#### WHAT YOU ARE ASKED TO DO:
Reproduce the full listing as it stands. Images do not belong in the copy.

#### INPUT DATA:
※ ※ ※

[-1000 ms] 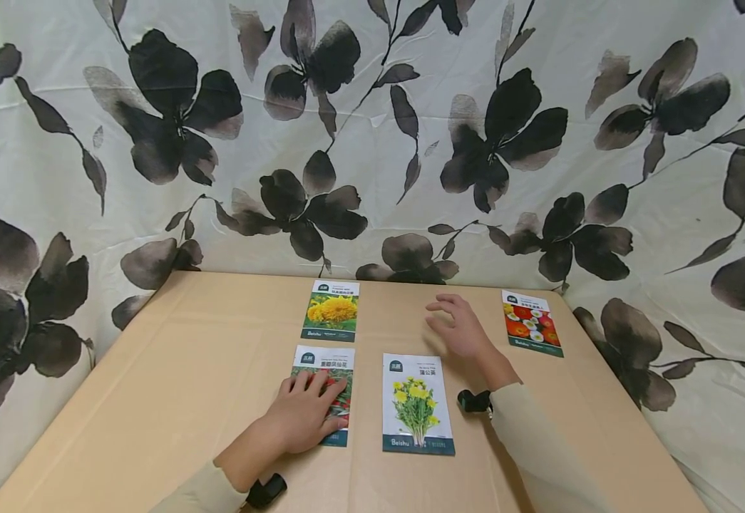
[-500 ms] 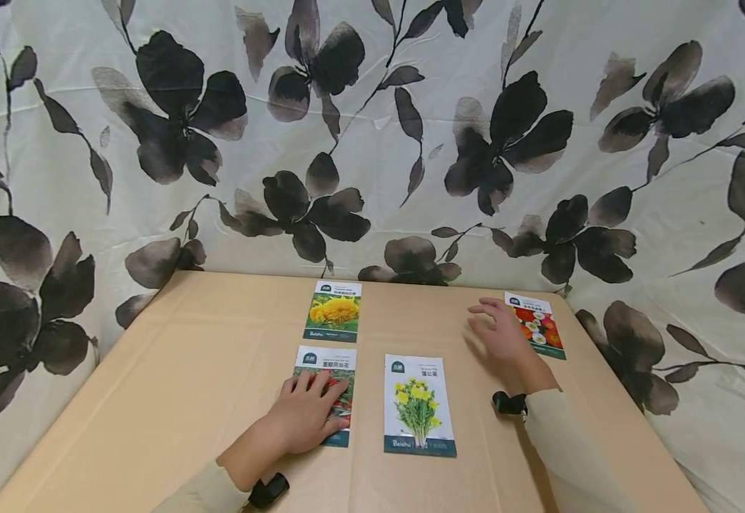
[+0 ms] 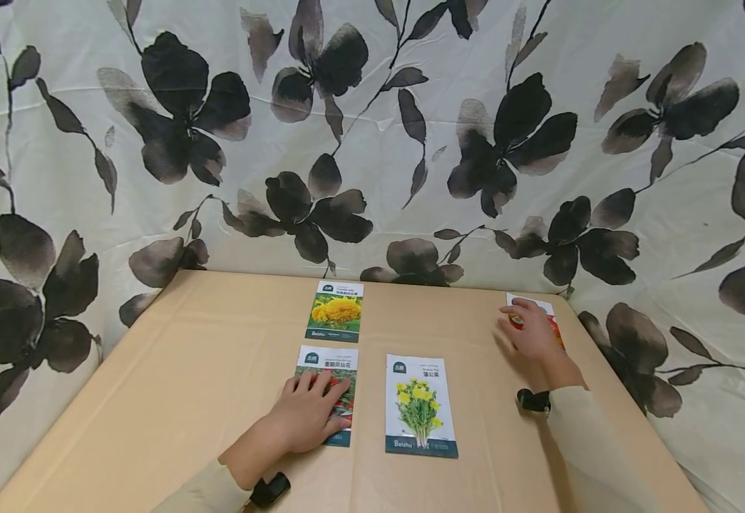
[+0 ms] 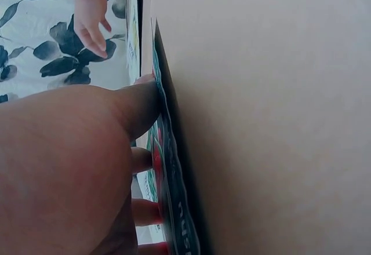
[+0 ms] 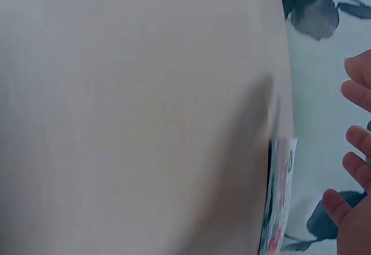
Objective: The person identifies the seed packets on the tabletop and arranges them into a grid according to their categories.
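My left hand [image 3: 303, 415] rests on a seed packet with red flowers [image 3: 324, 360], its fingers spread over the picture. In the left wrist view the thumb [image 4: 142, 107] and fingertips touch the packet's face [image 4: 174, 191]. At the far right, my right hand [image 3: 535, 336] is over another seed packet with red and white flowers [image 3: 548, 308], covering most of it. The right wrist view shows these fingers [image 5: 357, 95] apart from that packet [image 5: 279, 194], bent a little and holding nothing.
A packet with yellow bunched flowers [image 3: 421, 406] lies between the hands. Behind the left hand, a packet with a yellow bloom [image 3: 334, 311] lies near the back edge of the tan table [image 3: 173, 370]. A floral cloth [image 3: 398, 178] hangs behind.
My right hand has moved right, from beside the far-right packet to over it. My left hand stays on its packet. The view has shifted very slightly.
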Available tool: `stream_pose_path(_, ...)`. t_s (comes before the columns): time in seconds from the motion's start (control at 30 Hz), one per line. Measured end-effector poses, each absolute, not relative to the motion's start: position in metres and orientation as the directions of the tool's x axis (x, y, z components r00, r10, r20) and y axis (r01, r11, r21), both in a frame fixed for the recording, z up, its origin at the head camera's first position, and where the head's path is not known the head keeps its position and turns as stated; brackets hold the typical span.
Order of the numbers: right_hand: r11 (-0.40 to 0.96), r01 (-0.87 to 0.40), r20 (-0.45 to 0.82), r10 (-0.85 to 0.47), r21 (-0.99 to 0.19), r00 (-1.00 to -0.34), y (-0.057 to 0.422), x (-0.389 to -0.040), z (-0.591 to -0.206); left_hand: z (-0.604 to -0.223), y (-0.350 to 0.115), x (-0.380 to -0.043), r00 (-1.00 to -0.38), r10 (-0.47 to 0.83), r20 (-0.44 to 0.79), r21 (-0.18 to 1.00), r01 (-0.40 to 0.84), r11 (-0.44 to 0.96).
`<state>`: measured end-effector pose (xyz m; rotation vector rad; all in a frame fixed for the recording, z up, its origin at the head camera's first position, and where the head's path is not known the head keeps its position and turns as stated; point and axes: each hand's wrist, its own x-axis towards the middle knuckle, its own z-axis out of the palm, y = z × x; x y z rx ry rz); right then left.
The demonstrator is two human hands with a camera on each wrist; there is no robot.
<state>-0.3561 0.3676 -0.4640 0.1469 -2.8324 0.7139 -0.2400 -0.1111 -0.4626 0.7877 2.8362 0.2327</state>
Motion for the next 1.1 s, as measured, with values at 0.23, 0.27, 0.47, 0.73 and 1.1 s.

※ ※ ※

#### RESPONSE:
[-1000 ms] 
[-500 ms] 
[+0 ms] 
[+0 ms] 
[+0 ms] 
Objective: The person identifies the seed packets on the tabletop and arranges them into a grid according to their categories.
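My left hand [image 3: 303, 415] rests on a seed packet with red flowers [image 3: 324, 360], its fingers spread over the picture. In the left wrist view the thumb [image 4: 142, 107] and fingertips touch the packet's face [image 4: 174, 191]. At the far right, my right hand [image 3: 535, 336] is over another seed packet with red and white flowers [image 3: 548, 308], covering most of it. The right wrist view shows these fingers [image 5: 357, 95] apart from that packet [image 5: 279, 194], bent a little and holding nothing.
A packet with yellow bunched flowers [image 3: 421, 406] lies between the hands. Behind the left hand, a packet with a yellow bloom [image 3: 334, 311] lies near the back edge of the tan table [image 3: 173, 370]. A floral cloth [image 3: 398, 178] hangs behind.
My right hand has moved right, from beside the far-right packet to over it. My left hand stays on its packet. The view has shifted very slightly.
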Available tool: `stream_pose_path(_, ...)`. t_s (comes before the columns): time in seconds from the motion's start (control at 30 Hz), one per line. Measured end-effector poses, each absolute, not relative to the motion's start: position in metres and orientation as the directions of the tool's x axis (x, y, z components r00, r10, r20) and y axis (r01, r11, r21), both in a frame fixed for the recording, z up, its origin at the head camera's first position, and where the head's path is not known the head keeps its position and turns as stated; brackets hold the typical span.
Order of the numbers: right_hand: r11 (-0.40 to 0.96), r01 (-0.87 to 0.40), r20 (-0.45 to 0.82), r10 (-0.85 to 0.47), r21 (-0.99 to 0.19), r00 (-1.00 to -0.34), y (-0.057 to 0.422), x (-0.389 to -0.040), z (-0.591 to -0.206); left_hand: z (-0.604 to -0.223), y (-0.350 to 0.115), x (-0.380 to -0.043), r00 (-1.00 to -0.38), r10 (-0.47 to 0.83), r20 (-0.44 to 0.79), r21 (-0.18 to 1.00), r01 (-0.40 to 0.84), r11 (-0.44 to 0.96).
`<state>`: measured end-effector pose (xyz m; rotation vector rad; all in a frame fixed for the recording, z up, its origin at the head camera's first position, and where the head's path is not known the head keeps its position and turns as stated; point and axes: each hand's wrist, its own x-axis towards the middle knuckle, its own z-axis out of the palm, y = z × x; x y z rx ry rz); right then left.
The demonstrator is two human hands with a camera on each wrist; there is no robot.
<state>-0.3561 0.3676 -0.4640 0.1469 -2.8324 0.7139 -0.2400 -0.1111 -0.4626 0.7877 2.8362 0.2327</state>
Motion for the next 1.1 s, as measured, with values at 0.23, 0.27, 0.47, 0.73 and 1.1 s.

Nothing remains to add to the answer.